Ugly, Pretty, And Political Slogans

Is this ugly or beautiful? Painting in Guggenheim, Venice.

I am finally fully unpacked and close to sleeping with the rest of the west coast. I got up at 3 am and I consider this progress. During the last few days I realize it is easier to write when I am visiting fabulous museums and having daily adventures. Do I really need to hop back on a plane in order to write?

Thanks to Lynn B. from Arizona, there is no need for me to call US Air. She sent a link to this thought provoking video. Here, Roger Scruton, a philosopher and lover of beauty in art, architecture and music, believes we have lost our way by focusing on function before form and on the ugliness in life.

See UTube video: Why Beauty Matters Video By Roger Scruton.

Here is my point of view. What is yours?

Creativity and art is best when it emerges from the heart. If within I find chaos, fear, or other shadow-like qualities (often considered forbidden, worthless, or disgusting), then this is the energy from which my creativity readily springs. Judging, avoiding, or masking the energy into a more palatable form leads to missing the mark with our art. The same is true when we find peace, joy, love and other “good” energies within. It is not that one is beautiful and the other is not, it is a matter of authenticity. To burden ourselves with the expectation to create traditionally beautiful objects is limiting our potential, if not stifling it.

In my life as a psychotherapist, I have listened to many an aching heart.
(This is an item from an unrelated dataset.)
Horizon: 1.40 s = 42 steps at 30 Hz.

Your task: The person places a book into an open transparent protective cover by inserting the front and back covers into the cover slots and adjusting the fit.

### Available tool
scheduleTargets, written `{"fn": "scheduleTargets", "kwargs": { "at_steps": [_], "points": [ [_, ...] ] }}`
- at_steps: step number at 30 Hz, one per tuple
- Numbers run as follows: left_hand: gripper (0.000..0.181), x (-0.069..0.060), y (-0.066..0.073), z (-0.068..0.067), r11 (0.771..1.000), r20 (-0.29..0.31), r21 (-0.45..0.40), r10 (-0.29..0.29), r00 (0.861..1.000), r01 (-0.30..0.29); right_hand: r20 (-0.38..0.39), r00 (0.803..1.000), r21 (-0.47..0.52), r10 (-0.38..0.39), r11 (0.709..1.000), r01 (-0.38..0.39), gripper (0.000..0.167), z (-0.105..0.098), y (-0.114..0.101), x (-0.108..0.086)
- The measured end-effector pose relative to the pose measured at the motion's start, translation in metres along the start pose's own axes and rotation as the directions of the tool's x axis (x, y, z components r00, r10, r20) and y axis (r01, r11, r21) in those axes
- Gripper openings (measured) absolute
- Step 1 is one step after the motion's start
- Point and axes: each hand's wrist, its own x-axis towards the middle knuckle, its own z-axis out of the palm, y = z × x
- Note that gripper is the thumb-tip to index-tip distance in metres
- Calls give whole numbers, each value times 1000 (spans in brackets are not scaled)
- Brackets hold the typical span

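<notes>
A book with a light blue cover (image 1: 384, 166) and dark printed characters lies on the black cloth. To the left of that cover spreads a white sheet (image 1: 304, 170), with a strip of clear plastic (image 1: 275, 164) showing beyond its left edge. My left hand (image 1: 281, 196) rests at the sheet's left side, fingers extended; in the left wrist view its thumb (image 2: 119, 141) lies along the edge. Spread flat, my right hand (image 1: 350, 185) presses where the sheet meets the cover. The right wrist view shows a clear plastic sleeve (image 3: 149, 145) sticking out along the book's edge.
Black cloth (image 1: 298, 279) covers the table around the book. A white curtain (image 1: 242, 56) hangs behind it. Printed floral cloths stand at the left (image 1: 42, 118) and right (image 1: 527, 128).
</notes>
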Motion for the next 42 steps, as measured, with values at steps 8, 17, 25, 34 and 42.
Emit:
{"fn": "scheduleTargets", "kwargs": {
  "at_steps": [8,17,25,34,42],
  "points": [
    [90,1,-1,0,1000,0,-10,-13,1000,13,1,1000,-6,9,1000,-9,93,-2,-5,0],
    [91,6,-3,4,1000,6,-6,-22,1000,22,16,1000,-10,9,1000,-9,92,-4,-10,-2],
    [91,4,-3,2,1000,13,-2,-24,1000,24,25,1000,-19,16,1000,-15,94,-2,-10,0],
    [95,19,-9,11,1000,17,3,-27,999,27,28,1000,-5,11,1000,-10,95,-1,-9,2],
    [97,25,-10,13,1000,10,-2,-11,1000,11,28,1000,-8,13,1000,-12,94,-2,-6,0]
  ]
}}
And angry hearts as well. The acknowledgment of dark feelings was transformative. Honest art also has the capacity to transform and elevate us. Honesty alone is not enough to make an object art – gotta have all those design and fabrication skills in place too.

If we are tempted to jump on the ugly wagon because it is fashionable, then others may consider our work to be art, but when asked to speak the truth, would we individually consider it art? I think not. It may be enterprise, misguided effort, or even humor, but it is not art. The same is true for jumping on the pretty wagon. If it’s not in the heart it isn’t art. Somehow that came out sounding like a political slogan. Oh my, it is that time of year…..

~Connie

All images and text are ©Copyright 2010-2012 Connie Fox except where indicated. All rights reserved.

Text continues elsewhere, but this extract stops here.